Exercise: Start with the first line of the data and end with the line that holds "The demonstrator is"; write out each one exactly.

/---

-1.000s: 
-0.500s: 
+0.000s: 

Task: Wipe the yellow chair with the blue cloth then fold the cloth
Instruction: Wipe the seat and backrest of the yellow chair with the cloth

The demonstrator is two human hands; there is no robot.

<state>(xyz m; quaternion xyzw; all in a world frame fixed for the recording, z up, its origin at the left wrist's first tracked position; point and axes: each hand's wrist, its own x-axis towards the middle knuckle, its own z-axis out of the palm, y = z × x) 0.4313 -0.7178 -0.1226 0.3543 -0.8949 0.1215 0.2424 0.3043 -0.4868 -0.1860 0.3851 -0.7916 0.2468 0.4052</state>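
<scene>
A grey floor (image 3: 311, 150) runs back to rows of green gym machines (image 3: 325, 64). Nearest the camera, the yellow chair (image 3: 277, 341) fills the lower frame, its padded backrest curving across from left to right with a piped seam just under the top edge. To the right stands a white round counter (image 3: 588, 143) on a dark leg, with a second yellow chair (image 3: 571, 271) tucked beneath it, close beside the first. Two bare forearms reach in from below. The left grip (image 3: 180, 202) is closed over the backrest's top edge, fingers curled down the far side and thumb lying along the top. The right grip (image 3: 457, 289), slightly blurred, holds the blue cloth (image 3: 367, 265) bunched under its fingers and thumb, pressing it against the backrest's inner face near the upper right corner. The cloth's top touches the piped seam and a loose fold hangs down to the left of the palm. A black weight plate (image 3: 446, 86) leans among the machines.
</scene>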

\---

Answer to the exercise:
-1.000s: 
-0.500s: 
+0.000s: 

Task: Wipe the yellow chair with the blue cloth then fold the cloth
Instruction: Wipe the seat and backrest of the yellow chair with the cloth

The demonstrator is two human hands; there is no robot.

This exercise has nothing further to it.